Mathieson looked up. “After they lost Glenn Bradleigh in Gallup.”

“That isn’t a supportable conclusion yet. But it’s an allowable surmise.”

“Go on.”

“Fritz Deffeldorf is a specialist for hire. His specialty is demolitions.”

“You’ve done a lot of digging.”

“I’ve had weeks to do it, Mr. Merle. But I must point out to you that your friend Bradleigh may have more information than I have about these two men. I haven’t approached him—I assume you don’t want my connection with you known. Now then. Arnold Tyrone. He owns and manages a sporting goods store in Trenton, New Jersey. Through his business front he procures weapons and hardware for those who need them. He’s said to be one of the best marksmen in the country. He may be, as I said, the one who shot Walter Benson in Oklahoma. By the same chain of reasoning I suspect he’s not the man who fired at you from the ridge above your house—the man with the motorcycle. That one missed.”

“Then who was that sniper? Deffeldorf?”

“I doubt it. Deffeldorfs expertise is in explosives, not rifles. You told me that Bradleigh was followed to Arizona by men in separate cars. That sort of operation usually entails at least three cars with two men in each car. Six men, then. Even if we assume two of them were Deffeldorf and Tyrone, there remain four men unaccounted for. There’s also reason to believe that at least three men were involved in the attack on your house. I’d guess that Tyrone drove the car, Deffeldorf threw the bomb from it, and a third man with a motorcycle was stationed on top of the ridge to cover the house in case anyone came out of it after the bomb was thrown. We’re still trying to identify him, as well as others who must have joined the team to shadow Mr. Bradleigh. We’re also trying to identify the four men who are combing San Diego County for riding stables. We’ve had descriptions of them—sufficient to indicate that none of them is Deffeldorf or Tyrone or, for that matter, anyone familiar to our operatives. But that’s not surprising. It’s a menial sort of assignment and I’m sure the four men are local hoodlums, perhaps from San Diego itself.”

“Then where are Deffeldorf and Tyrone now?”

“At home managing their separate businesses.”

Roger said, “You mean they just cut out and head back home right in the middle of the job?”

“Their part of the job is probably concluded.
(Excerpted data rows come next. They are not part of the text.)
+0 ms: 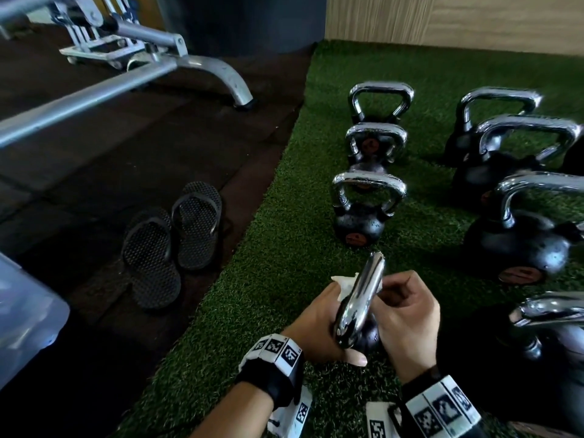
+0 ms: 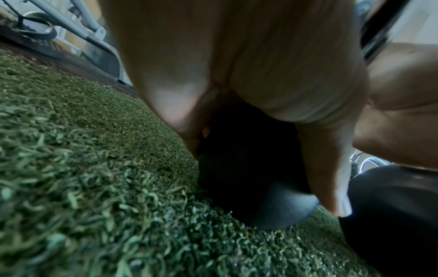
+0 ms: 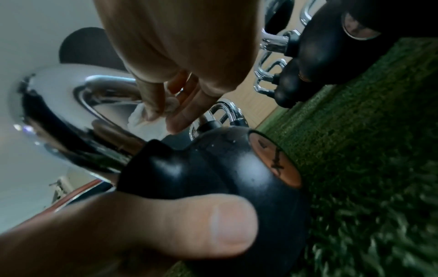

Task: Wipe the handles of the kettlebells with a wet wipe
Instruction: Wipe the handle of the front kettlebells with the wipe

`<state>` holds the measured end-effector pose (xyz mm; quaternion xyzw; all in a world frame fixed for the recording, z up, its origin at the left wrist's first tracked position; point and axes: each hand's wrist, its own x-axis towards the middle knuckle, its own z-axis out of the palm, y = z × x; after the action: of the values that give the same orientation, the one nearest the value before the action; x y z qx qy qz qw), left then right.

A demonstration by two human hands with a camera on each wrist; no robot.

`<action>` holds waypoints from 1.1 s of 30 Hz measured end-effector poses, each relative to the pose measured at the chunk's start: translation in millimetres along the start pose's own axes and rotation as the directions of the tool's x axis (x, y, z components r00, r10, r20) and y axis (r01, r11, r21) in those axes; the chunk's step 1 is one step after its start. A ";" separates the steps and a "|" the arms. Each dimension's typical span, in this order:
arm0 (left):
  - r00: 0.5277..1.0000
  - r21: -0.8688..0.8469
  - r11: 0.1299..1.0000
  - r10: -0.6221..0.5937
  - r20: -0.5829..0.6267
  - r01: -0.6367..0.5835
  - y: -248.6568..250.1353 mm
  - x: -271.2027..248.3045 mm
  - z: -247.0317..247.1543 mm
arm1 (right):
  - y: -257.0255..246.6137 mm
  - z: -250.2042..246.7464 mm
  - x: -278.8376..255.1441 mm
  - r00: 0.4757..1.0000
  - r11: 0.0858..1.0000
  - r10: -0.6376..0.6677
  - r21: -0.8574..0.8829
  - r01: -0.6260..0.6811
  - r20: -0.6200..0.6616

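I'm mid-wipe on the nearest kettlebell point(image 1: 363, 330), which sits on the turf point(image 1: 268, 279) in front of me: my left hand point(image 1: 319, 324) is curled round its chrome handle point(image 1: 360, 298) to steady it, and my right hand point(image 1: 407, 314) pinches the wipe point(image 1: 343, 284) against the far side. Next I judge the wipe must slide along the arch; the handle looks glossy and slick, the body matte black

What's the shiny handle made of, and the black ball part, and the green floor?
Handle: looks like polished chromed metal; it mirrors its surroundings. Ball: probably painted or coated metal, black with a soft sheen. Floor: artificial grass, likely plastic; short curly green blades.
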<state>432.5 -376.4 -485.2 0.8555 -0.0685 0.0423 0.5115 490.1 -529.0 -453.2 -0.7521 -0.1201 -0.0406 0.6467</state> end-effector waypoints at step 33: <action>0.993 0.601 0.792 -0.056 -0.106 0.108 76.2 -22.5 -45.4 | -50.6 -31.9 48.9 0.855 0.793 -0.129 -0.466 0.393 0.502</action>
<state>398.0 -370.3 -400.7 0.9737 0.0070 0.0751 0.2150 528.7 -547.3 -388.8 -0.8701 -0.3531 0.0080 0.3438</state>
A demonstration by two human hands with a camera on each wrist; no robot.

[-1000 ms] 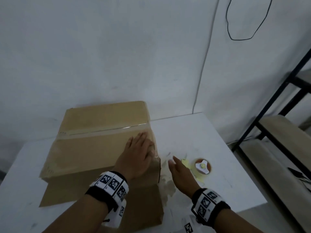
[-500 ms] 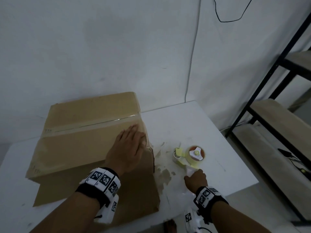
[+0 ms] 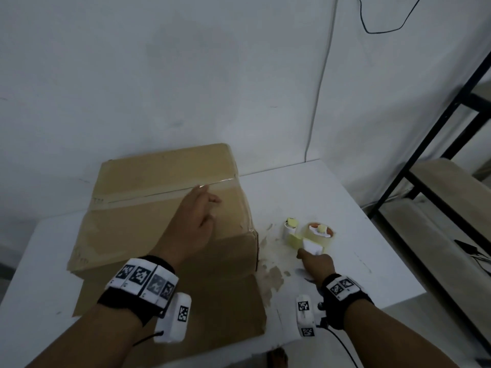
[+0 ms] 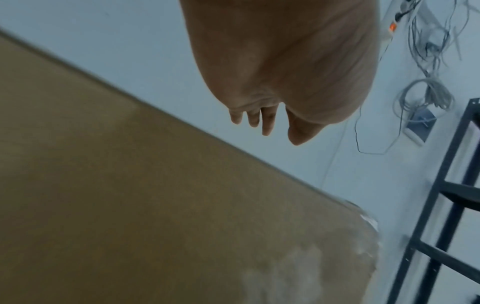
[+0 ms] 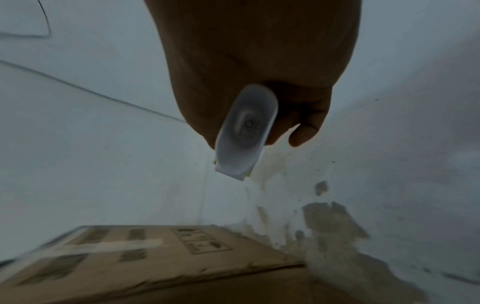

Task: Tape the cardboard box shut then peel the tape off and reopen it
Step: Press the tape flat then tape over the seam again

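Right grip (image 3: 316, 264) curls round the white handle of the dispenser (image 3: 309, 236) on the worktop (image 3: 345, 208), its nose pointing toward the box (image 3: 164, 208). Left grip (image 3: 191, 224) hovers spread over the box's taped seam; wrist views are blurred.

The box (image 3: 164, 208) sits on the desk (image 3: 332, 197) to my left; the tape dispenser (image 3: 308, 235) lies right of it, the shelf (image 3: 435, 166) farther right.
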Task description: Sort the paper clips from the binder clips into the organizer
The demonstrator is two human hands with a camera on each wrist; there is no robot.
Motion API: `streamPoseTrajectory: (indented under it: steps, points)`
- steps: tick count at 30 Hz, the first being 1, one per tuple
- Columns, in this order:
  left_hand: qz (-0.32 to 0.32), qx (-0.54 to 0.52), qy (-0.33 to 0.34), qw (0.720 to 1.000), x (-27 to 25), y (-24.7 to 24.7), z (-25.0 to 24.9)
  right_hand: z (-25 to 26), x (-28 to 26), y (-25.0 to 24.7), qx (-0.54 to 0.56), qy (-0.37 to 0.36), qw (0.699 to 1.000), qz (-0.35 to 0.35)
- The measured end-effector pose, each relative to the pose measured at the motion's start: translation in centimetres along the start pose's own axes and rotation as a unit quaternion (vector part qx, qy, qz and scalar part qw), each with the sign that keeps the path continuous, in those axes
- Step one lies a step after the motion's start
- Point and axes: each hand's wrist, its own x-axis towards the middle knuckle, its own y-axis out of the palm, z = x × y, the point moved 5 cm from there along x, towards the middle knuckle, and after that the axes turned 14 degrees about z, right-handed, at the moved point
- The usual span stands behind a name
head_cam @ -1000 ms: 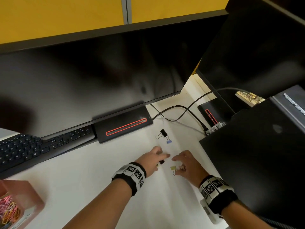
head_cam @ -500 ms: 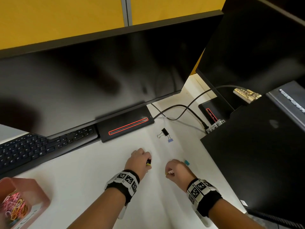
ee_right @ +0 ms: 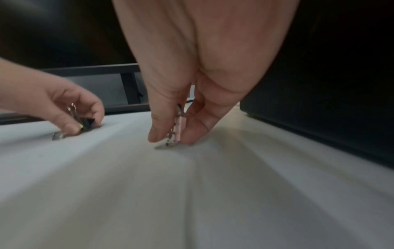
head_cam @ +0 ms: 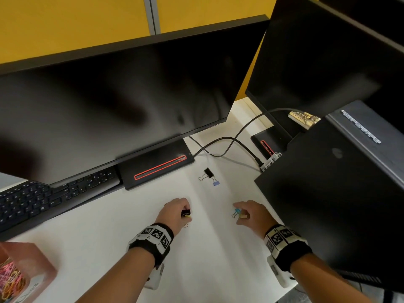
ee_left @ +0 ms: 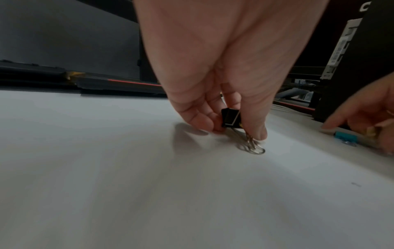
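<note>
Two hands, each pinching a binder clip low on the white desk (head_cam: 105, 217).

Left hand (head_cam: 176, 212) has its grip clamped on a black binder clip (ee_left: 231, 118), wire loops trailing onto the desk; right hand (head_cam: 253, 216) pinches a pale pink clip (ee_right: 178, 127) on edge, a teal clip (head_cam: 237, 211) just beside its fingers. Another black clip (head_cam: 207, 173) and a small lilac one (head_cam: 216, 183) lie above centre, near the monitor base (head_cam: 157, 166). The organizer (head_cam: 32, 261), holding coloured paper clips, sits at lower left, well apart. These clips look light, stiff and smooth, so they could skate or flip; taking the folded body rather than the swinging wire handles seems safest. Open desk runs leftward toward the organizer; a black computer case (head_cam: 328, 204) crowds the right, cables (head_cam: 227, 145) and keyboard (head_cam: 50, 195) bound the upper side.
</note>
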Motion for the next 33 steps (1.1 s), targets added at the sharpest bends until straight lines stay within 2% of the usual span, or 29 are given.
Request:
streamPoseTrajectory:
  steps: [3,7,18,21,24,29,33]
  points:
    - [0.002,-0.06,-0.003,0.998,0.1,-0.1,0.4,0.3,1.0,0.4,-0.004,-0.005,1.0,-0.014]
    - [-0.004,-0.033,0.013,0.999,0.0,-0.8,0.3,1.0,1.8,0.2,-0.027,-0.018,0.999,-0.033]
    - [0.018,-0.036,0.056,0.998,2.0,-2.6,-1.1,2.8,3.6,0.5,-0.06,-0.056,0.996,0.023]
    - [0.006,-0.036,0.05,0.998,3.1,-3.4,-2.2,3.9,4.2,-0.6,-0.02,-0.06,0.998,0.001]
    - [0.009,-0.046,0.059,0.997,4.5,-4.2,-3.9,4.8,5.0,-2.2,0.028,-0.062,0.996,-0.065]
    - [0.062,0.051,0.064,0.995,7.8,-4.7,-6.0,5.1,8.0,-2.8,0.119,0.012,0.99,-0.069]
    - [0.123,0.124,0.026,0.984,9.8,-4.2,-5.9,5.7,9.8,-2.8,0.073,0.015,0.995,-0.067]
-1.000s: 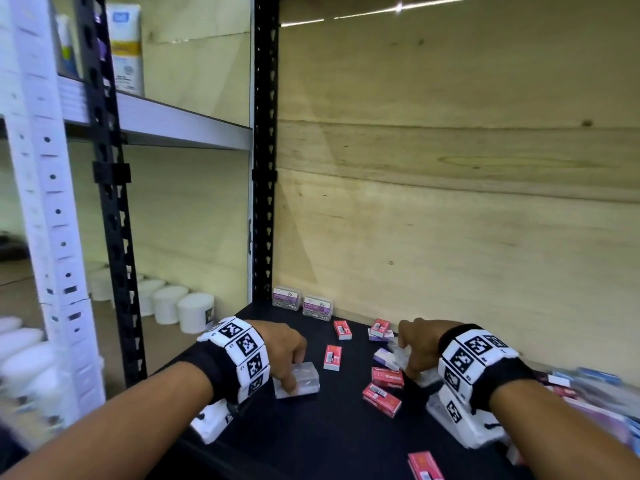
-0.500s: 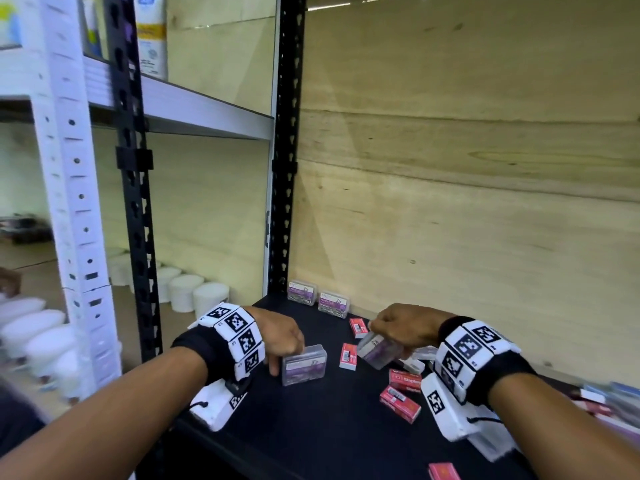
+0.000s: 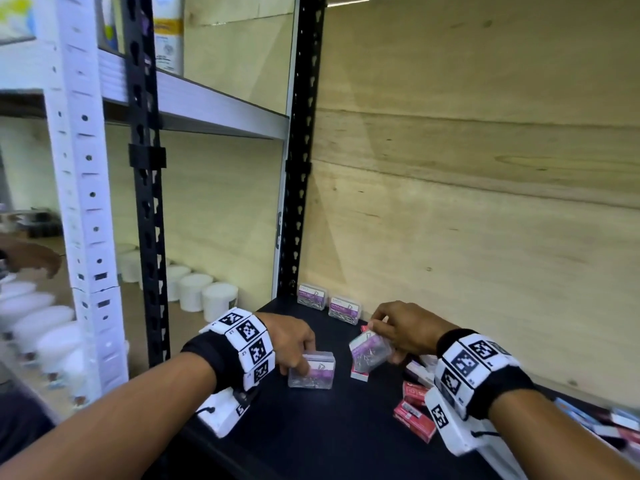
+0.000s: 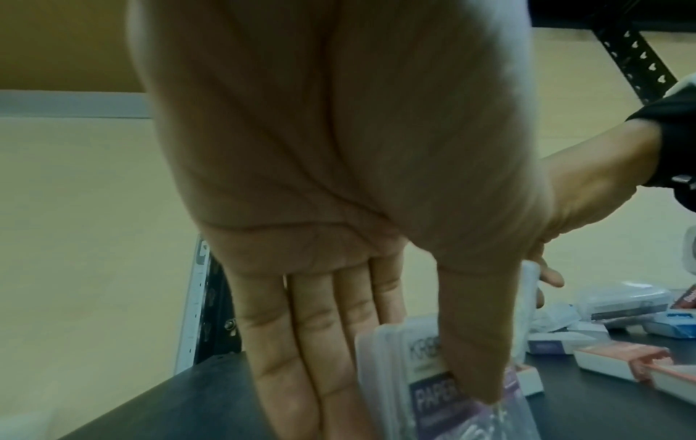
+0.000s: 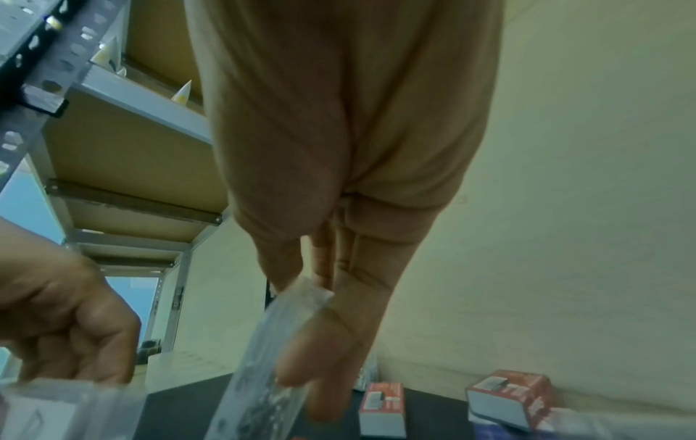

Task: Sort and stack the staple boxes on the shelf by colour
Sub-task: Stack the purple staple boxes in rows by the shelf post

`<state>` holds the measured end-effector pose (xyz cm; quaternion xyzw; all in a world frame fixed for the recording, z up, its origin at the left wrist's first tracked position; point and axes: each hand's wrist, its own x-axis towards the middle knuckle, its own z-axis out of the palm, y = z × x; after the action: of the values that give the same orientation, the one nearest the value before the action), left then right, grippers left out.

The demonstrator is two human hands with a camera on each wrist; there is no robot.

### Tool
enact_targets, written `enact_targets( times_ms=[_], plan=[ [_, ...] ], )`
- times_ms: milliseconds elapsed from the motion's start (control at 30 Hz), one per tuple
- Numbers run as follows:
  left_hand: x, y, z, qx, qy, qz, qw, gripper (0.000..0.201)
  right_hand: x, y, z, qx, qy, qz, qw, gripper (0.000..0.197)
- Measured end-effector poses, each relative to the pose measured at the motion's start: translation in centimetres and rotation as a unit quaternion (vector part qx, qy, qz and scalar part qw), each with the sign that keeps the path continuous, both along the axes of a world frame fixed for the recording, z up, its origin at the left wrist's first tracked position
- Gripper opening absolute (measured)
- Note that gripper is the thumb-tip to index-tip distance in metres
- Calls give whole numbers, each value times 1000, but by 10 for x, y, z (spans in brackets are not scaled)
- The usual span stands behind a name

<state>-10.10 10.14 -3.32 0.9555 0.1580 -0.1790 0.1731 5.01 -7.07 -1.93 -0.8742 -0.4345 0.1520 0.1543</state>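
Observation:
My left hand (image 3: 301, 363) pinches a clear box with a purple label (image 3: 312, 371) that sits on the black shelf (image 3: 311, 438); in the left wrist view the thumb presses its label (image 4: 448, 387). My right hand (image 3: 377, 344) grips a second clear purple-labelled box (image 3: 369, 351), tilted in the air just right of the first; it also shows in the right wrist view (image 5: 271, 357). Two more purple boxes (image 3: 311, 296) (image 3: 345, 308) stand against the back wall. Red boxes (image 3: 414, 415) lie near my right wrist, and one red box (image 3: 358, 375) is under the held box.
A black upright post (image 3: 301, 168) bounds the shelf's left corner, with plywood behind. Blue and white boxes (image 3: 606, 420) are piled at the far right. White tubs (image 3: 194, 296) line the floor beyond the rack. Another person's hand (image 3: 31, 254) is at the far left.
My right hand picked up a clear purple box from among the red ones and carried it left and up. My left hand's box has been drawn slightly back and right.

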Motion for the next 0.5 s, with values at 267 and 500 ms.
enact_targets(
  times_ms=[267, 500],
  plan=[
    [15, 31, 8, 56, -21, 12, 998, 29, 8, 25, -1, -38, -23, 16, 999, 24],
    [42, 71, 2, 112, -50, 19, 992, 33, 25, 54, -16, -56, -48, 5, 997, 36]
  ],
)
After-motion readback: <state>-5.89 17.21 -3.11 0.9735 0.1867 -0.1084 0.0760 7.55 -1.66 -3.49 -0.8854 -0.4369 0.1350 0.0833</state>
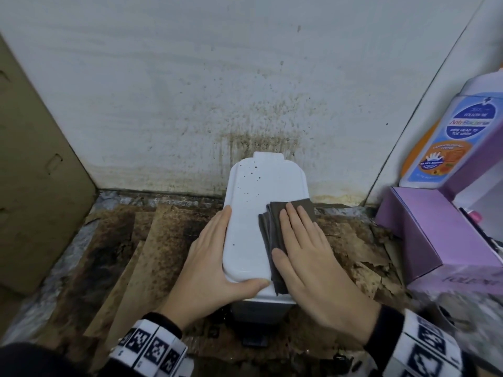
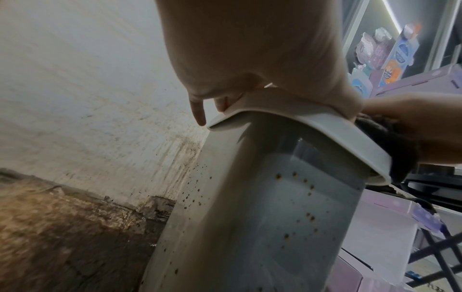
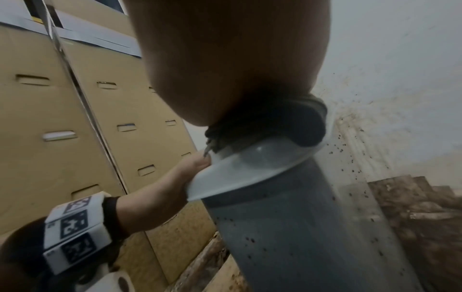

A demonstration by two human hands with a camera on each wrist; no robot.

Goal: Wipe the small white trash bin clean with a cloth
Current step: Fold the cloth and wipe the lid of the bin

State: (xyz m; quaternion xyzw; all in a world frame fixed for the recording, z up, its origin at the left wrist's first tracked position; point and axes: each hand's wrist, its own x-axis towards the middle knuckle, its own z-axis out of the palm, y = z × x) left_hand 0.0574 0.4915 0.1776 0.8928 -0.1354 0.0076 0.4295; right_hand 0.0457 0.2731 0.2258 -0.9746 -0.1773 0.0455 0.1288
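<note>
While left hand (image 1: 209, 257), fingers straight, braces the bin (image 1: 245, 227) at its lid edge, right hand (image 1: 304, 257) lies flat, pressing cloth (image 1: 268, 235) on top. Bin stands on floor (image 1: 130, 257) against stained wall (image 1: 190, 91). Lid wipe underway; next stroke likely needs reach toward far specks (image 1: 251, 170).

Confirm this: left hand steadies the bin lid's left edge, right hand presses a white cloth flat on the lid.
One error: the cloth is dark grey, not white; the head view shows it. The left hand steadies the lid at its left edge and the right hand presses that cloth flat on it.
</note>
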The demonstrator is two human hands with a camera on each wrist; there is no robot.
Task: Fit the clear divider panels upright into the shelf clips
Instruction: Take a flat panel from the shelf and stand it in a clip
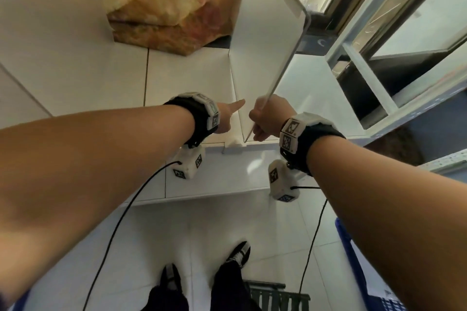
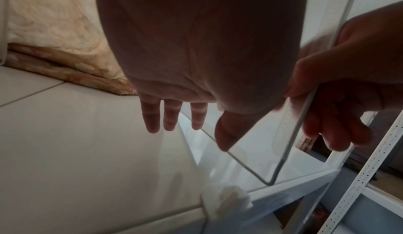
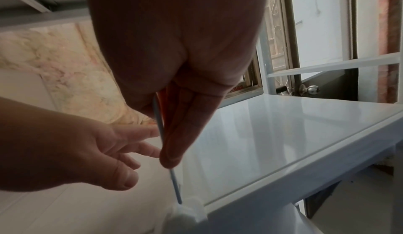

Such men are free lances.”

Vasquez tapped a fingertip on Arnold Tyrone’s grainy face. “When Pastor and Ezio Martin decided to employ assassins to seek out you and Walter Benson and the others, they shopped around to find out who’d be available for the work. They’d never use one of their own for this kind of assignment. It’s de rigueur to hire outside talent, and to hire it through an anonymous chain of intermediaries. Then if the talent is apprehended and decides to confess, nothing can be traced back to the source.”

“Make your point.”

“Contain your impatience. You have an annoying tendency to try to reduce everything to straight-line simplicities. There are things in life that aren’t subject to that kind of reduction. An organization like Pastor’s is not going to dry up and blow away if its taproot is severed. Remove Frank Pastor and the organization will go on quite happily without him. By personalizing your vendetta you render it meaningless.”